Die Kritik, die Aktion habe das Leiden des Tieres verlängert, akzeptiert Backhaus nicht. Für ihn stehe fest, dass man Wildtieren helfen müsse, wenn eine Chance bestehe. Der Wal sei jung gewesen, „ein Jüngling, der sich verirrt hat“. Er habe sein Leben noch vor sich gehabt und deshalb Hilfe verdient.
Keine politischen Motive
Backhaus wies zudem den Vorwurf zurück, er habe sich aus politischem Kalkül über wissenschaftliche Empfehlungen hinweggesetzt. Die anstehende Landtagswahl habe „keine Rolle“ gespielt. Zwar habe er unter öffentlichem Druck gestanden, doch seine Entscheidungen seien sachlich getroffen worden.
Er betonte außerdem, dass er sich nicht nur auf die Initiative vor Ort verlassen habe, sondern auch auf zwei externe Wissenschaftler, die ihn beraten hätten. Deren Namen nannte er nicht – aus Sorge vor möglichen Drohungen, wie er erklärte.
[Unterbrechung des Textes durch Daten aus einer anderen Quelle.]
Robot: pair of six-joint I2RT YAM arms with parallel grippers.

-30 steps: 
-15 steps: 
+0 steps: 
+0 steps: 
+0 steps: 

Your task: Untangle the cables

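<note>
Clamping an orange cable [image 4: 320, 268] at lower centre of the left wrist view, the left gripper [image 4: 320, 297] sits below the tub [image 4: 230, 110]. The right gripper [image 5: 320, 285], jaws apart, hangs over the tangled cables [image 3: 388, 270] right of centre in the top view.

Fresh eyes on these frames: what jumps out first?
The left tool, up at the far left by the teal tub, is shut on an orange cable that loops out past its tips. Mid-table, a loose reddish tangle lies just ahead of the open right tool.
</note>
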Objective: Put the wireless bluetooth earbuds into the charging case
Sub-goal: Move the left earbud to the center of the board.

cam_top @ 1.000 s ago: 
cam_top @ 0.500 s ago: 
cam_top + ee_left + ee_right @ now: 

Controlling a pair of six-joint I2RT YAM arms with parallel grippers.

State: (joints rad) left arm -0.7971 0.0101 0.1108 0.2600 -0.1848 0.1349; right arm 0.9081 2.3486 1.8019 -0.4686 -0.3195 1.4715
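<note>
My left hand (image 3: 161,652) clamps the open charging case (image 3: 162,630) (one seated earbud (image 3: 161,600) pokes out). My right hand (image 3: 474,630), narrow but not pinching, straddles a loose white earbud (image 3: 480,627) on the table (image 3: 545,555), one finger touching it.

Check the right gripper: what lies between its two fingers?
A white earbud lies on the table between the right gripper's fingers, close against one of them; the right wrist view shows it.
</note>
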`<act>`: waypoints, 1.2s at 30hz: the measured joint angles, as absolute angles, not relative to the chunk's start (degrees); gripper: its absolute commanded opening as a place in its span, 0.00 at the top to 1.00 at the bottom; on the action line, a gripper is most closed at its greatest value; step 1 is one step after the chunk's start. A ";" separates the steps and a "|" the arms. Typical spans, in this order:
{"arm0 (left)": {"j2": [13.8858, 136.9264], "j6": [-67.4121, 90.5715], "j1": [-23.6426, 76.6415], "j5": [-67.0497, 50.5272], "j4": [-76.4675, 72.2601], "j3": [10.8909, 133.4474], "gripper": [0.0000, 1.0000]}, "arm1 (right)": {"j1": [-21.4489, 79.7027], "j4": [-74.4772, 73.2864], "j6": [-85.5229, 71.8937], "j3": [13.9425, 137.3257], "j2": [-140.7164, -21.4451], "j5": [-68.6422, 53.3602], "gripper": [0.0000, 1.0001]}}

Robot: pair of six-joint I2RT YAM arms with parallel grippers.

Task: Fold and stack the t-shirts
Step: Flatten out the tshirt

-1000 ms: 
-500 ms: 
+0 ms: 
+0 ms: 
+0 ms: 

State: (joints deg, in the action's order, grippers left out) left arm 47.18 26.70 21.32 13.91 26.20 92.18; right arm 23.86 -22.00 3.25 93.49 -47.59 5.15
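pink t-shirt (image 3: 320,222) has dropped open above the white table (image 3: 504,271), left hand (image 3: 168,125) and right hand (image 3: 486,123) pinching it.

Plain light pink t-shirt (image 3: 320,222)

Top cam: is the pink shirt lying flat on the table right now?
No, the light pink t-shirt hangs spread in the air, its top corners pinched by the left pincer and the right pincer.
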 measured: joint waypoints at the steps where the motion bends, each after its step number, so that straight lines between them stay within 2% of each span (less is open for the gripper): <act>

„Skurril“? Backhaus widerspricht
Den Begriff „skurril“, der im Zusammenhang mit der Rettungsaktion gefallen war, lehnt Backhaus ab. Für ihn sei es ein ethischer Auftrag gewesen, ein lebensfähiges junges Tier in seinen natürlichen Lebensraum zurückzubringen. Er verwies auf moralische Grundsätze und formulierte einen Gedanken, der hängen bleibt: Wäre die Evolution anders verlaufen, hätte vielleicht der Wal entschieden, ob ein Mensch gerettet wird.